In the 2018 fiscal year, the number of credit unions participating in the 7(a) program fell by 10% from a year earlier, to 178, and the number of 7(a) loans decreased by 11%, to 1,328, according to data from the SBA. Overall 7(a) volume from credit unions declined by 9.6%, to $309 million.
Credit unions contributed to just 1.2% of all 7(a) originations in fiscal 2018.
The agreement between the SBA and the NCUA is the latest effort to promote SBA programs to credit unions. It is broadly similar to a
Bankers, irate about credit unions’ increased dealings with commercial loans, reject the notion that those institutions have spurned small-dollar lending.
While SBA lending by credit unions has stalled, other lending categories have increased. For instance, member business loans increased by 2.6% in 2018 from a year earlier, to $66 billion, according to NCUA call report data.
Scott Heitkamp, CEO of the $242.2 million-asset ValueBank Texas in Corpus Christi, called the SBA-NCUA agreement worrisome "because this is another attempt for credit unions to get in the commercial lending business."
Small-dollar lending is central to ValueBank's business model, Heitkamp said.
"We help small businesses every day, and that includes those that need smaller loan amounts," Heitkamp added. "Our niche is small-business lending, and as an industry community banks make up a large percentage of small-business loans. I think it’s something like 90%."

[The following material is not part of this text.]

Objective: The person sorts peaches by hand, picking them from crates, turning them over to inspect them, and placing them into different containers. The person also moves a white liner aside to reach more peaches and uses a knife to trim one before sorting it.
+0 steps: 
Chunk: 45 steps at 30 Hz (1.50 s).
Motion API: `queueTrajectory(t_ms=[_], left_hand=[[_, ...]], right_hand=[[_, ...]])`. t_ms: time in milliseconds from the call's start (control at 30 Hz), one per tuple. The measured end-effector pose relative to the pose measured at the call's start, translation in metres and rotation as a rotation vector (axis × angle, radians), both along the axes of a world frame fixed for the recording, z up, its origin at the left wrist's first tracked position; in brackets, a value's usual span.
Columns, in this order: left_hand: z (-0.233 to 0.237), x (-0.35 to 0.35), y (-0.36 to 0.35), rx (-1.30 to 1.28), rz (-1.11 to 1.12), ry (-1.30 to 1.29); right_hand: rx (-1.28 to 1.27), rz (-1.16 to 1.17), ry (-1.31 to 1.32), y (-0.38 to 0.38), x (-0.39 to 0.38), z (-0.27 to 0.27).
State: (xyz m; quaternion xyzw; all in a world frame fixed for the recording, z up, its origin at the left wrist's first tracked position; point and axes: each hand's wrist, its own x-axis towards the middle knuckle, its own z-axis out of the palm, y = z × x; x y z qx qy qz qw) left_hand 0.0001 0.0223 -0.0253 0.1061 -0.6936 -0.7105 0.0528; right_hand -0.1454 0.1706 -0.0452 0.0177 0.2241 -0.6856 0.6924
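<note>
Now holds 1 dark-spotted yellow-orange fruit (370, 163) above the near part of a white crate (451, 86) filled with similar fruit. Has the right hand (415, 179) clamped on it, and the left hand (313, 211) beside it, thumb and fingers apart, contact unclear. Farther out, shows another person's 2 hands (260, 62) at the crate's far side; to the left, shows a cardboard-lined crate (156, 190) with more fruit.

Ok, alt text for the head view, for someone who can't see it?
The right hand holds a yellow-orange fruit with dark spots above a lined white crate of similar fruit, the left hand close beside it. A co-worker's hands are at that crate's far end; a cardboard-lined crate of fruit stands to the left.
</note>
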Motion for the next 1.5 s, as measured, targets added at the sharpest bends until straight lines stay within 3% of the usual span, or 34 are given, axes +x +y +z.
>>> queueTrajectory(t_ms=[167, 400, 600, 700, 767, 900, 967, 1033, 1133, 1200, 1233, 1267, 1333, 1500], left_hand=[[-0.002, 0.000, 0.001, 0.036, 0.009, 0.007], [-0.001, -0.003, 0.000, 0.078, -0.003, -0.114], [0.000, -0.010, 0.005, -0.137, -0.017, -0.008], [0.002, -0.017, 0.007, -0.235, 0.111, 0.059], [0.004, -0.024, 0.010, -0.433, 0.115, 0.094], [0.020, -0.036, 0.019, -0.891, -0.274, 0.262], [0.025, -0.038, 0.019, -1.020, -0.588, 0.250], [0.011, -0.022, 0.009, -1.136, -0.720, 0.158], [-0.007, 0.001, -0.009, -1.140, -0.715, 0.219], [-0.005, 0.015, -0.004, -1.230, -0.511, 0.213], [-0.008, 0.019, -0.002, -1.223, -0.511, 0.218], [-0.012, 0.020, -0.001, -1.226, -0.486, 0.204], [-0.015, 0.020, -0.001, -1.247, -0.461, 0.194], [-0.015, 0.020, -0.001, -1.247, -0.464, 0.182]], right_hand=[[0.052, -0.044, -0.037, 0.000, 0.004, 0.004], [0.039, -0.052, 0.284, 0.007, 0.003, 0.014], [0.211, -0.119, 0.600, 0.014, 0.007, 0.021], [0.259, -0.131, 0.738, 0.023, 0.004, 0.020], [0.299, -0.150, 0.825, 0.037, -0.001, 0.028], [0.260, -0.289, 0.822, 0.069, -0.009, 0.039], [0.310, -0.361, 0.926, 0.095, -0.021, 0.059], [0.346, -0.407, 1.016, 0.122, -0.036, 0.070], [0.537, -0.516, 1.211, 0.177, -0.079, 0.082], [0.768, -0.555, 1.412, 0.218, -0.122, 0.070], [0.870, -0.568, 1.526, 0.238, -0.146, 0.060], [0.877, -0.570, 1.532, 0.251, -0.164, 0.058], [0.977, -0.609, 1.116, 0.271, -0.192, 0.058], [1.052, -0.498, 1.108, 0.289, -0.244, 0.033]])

“Banks are active in the small-dollar SBA loan space and pursue those opportunities aggressively," said James Ballentine, executive vice president for congressional relations and political affairs at the American Bankers Association.
Ballentine also called on the SBA to continue to improve its internal processes.

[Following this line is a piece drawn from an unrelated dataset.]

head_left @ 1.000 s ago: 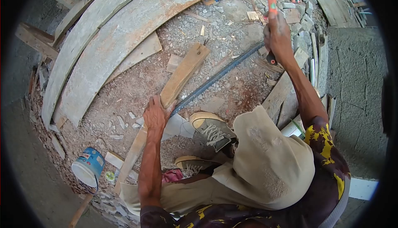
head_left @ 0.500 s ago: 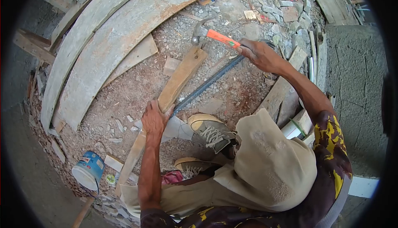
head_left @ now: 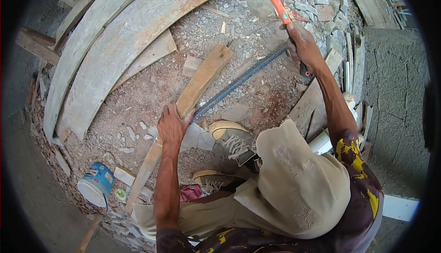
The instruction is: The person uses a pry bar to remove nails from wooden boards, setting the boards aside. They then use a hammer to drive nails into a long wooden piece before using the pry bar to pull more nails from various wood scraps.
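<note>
My right hand (head_left: 301,44) is closed round the orange handle of a claw hammer (head_left: 277,5), raised at the upper right with its metal head away from the wood. My left hand (head_left: 171,125) grips the lower end of a short wooden piece (head_left: 202,82). A bent nail (head_left: 229,44) sticks out at that piece's upper end. Beside the wood runs a dark ribbed metal bar (head_left: 239,82), its lower end near my left fingers. Below my left hand lies another narrow board (head_left: 146,171).
Long curved boards (head_left: 108,62) lie at the left. A blue bucket (head_left: 97,182) is at the lower left. My shoes (head_left: 233,142) rest on the gravel. Broken stones (head_left: 342,21) and a rough grey slab (head_left: 390,83) are at the right.
My right hand has lifted the hammer up and to the right, away from the wood's upper end. The nail there now shows more clearly. My left hand has hardly moved.
</note>
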The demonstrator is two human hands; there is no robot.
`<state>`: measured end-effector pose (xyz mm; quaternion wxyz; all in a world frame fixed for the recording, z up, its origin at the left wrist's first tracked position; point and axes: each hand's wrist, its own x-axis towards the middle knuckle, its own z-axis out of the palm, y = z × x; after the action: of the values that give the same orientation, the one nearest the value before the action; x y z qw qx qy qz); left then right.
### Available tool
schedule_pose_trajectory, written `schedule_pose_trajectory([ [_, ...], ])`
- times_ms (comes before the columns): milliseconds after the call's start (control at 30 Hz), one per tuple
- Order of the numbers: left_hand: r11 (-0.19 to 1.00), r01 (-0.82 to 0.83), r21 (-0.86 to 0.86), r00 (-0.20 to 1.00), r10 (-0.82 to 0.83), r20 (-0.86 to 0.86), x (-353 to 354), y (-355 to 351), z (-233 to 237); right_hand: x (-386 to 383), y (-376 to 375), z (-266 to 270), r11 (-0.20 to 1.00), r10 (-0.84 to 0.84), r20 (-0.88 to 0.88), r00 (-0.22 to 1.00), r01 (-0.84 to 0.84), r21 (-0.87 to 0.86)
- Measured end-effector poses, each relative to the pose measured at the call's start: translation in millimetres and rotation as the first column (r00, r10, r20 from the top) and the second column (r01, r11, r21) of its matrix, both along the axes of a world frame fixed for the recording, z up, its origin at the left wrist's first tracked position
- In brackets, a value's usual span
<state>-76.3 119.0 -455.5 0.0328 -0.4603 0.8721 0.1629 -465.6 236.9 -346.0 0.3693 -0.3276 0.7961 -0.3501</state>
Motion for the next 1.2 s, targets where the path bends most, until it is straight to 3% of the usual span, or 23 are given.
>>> schedule_pose_trajectory([
  [33,1.000,0.004,0.000,1.000,-0.004,0.000,1,-1,1,-5,-3,6,0.951,-0.297,0.148,0.943,0.306,-0.041],
  [133,1.000,-0.010,0.017,1.000,0.010,-0.003,0,-1,3,1,1,8,0.960,-0.274,-0.027,0.961,0.272,-0.073],
  [167,1.000,-0.013,0.013,1.000,0.013,0.008,-1,0,4,-3,13,-26,0.987,0.098,-0.406,0.908,-0.140,-0.074],
  [233,1.000,0.010,0.014,1.000,-0.010,0.024,-1,-2,3,9,17,-33,0.890,0.444,-0.374,0.814,-0.449,0.079],
  [267,1.000,0.006,0.022,1.000,-0.006,0.001,-2,-3,0,7,11,-28,0.887,0.450,-0.379,0.809,-0.455,0.082],
  [333,0.999,-0.004,0.044,1.000,0.004,0.008,6,4,0,9,0,-9,0.997,0.083,-0.135,0.987,-0.083,0.002],
  [400,1.000,0.002,0.012,1.000,-0.002,-0.017,1,0,1,-2,-8,18,0.956,-0.213,0.183,0.960,0.244,-0.166],
  [467,1.000,0.004,0.014,1.000,-0.003,-0.022,1,0,3,-15,-12,40,0.856,-0.357,0.222,0.907,0.413,-0.312],
  [600,1.000,0.003,0.027,1.000,-0.003,0.010,2,0,0,-23,9,25,0.721,-0.497,0.311,0.810,0.585,-0.372],
  [633,1.000,0.004,0.028,1.000,-0.005,0.009,2,0,0,-12,16,10,0.759,-0.511,0.328,0.794,0.597,-0.262],
  [667,1.000,-0.003,0.029,1.000,0.003,0.008,1,1,1,1,27,-2,0.892,-0.385,0.354,0.852,0.442,-0.096],
  [700,1.000,-0.008,0.027,1.000,0.008,0.006,0,0,2,19,32,0,0.978,-0.193,0.420,0.887,0.142,0.150],
  [733,1.000,0.001,0.027,1.000,-0.001,0.008,0,-3,2,34,41,-20,0.977,0.020,0.399,0.917,-0.102,0.187],
  [767,0.999,0.008,0.033,1.000,-0.008,-0.008,1,-5,2,29,44,-28,0.977,0.015,0.402,0.915,-0.100,0.190],
  [833,0.998,-0.006,0.058,1.000,0.006,-0.006,9,5,2,5,52,-39,0.953,-0.291,0.621,0.728,0.159,0.259],
  [867,0.999,-0.006,0.033,1.000,0.006,-0.008,4,3,1,-9,49,-35,0.936,-0.330,0.645,0.689,0.326,0.130],
  [900,1.000,-0.001,0.014,1.000,0.001,-0.006,2,0,0,-26,51,-41,0.936,-0.328,0.648,0.688,0.328,0.126],
  [967,1.000,0.000,0.007,1.000,0.000,-0.010,3,0,-3,-49,46,-42,0.743,-0.495,0.617,0.612,0.666,-0.063],
  [1033,1.000,-0.002,0.005,1.000,0.002,-0.016,3,0,-4,-34,47,-45,0.737,-0.484,0.636,0.601,0.672,-0.075],
  [1067,1.000,0.002,0.011,1.000,-0.002,-0.013,5,1,-3,-14,48,-43,0.915,-0.348,0.684,0.642,0.390,0.099],
  [1100,1.000,-0.008,0.025,1.000,0.008,-0.012,5,0,-4,-6,47,-42,0.971,-0.209,0.749,0.629,0.044,0.234],
  [1133,0.999,-0.014,0.040,1.000,0.014,-0.007,5,1,-4,-5,50,-44,0.970,-0.216,0.750,0.625,0.049,0.238],
  [1200,1.000,0.004,0.025,1.000,-0.004,0.009,8,7,-2,1,51,-50,0.937,-0.115,0.692,0.713,-0.154,0.315],
])
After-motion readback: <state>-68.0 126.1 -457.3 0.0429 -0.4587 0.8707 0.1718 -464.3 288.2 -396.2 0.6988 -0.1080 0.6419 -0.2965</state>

Other recent developments could encourage more credit union participation in SBA lending, including a revision to the member business lending rule that no longer requires loans secured by one- to four-family properties to be counted against the statutory cap on business loans.

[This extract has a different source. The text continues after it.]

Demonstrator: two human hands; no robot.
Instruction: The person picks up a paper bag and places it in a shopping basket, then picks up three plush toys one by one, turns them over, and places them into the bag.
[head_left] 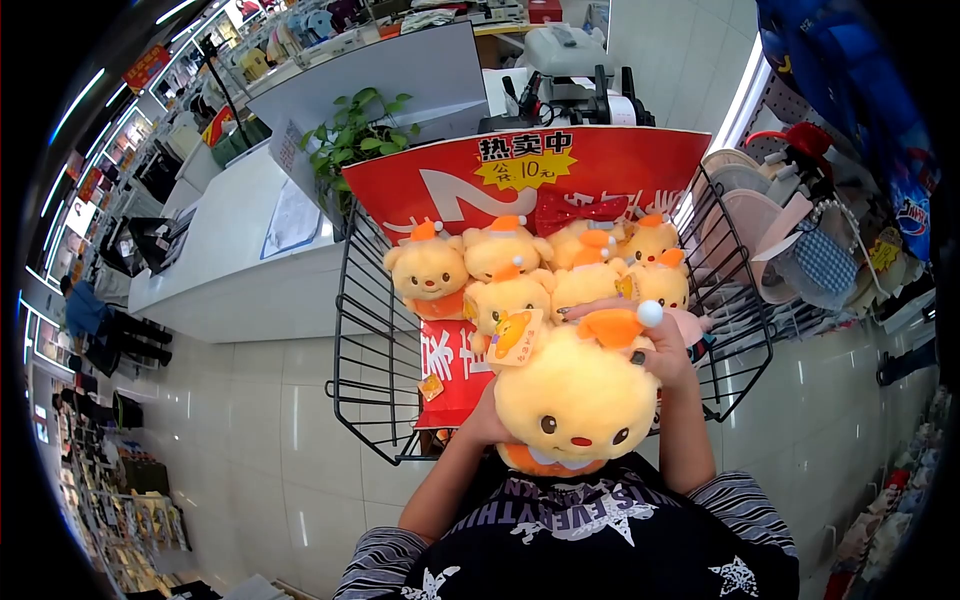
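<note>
A large yellow plush toy (575, 395) with an orange hat, white pompom and square tag is held close to my chest. My left hand (488, 418) wraps round its side low down, the fingers partly behind it. On the other side, my right hand (660, 350) grips the toy by its hat and head. Beyond it, a black wire basket (372, 385) holds several smaller yellow plush toys (430, 270) in orange hats, a red sequined bow (580, 213) and a red sheet (452, 375). A red sign (655, 160) stands at the basket's back.
A white counter (230, 255) with papers and a green plant (360, 135) lies beyond the basket to the left. Hanging goods (820, 260) crowd the right side. A person in blue (90, 310) is at the far left. Tiled floor (260, 420) surrounds the basket.
</note>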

Ann Kossachev, NAFCU’s director of regulatory affairs, said more than a third of the credit unions that responded to a survey the association conducted in February indicated that the rule change had allowed them to make more business loans.
The Credit Union Membership Access Act caps member business lending at about 12.25% of an institution’s total assets.
“We’re really happy to see the two agencies are working together,” Kossachev said. “Any work done to further access to capital is a really positive thing.”
While the SBA’s lingering reputation as a cumbersome lender of last resort may have kept some credit unions on the sidelines, “the truth is SBA is the best thing that could happen to a business, especially if it’s a startup,” said Michele Kors, director of business services at Heritage Federal Credit Union in Newburgh, Ind.
The $608 million-asset Heritage recently got into SBA lending. The credit union’s members have been inquiring about $50,000 credit lines, $100,000 equipment loans and $350,000 commercial real estate loans, Kors said.
“Credit unions are getting more involved in small-business lending, and SBA is an important tool,” Kors said. “I’m a complete supporter of SBA. You can’t beat it."
Most SBA loans made by credit unions are small, with many under $100,000 in size, Kossachev said.
“We’re not going to be doing large loans,” Kors said.
“A lot of times they tell us banks have turned them down because the loan amounts are too small,” Kors added. “America’s foundation was built on small business, and Heritage wants to continue that legacy."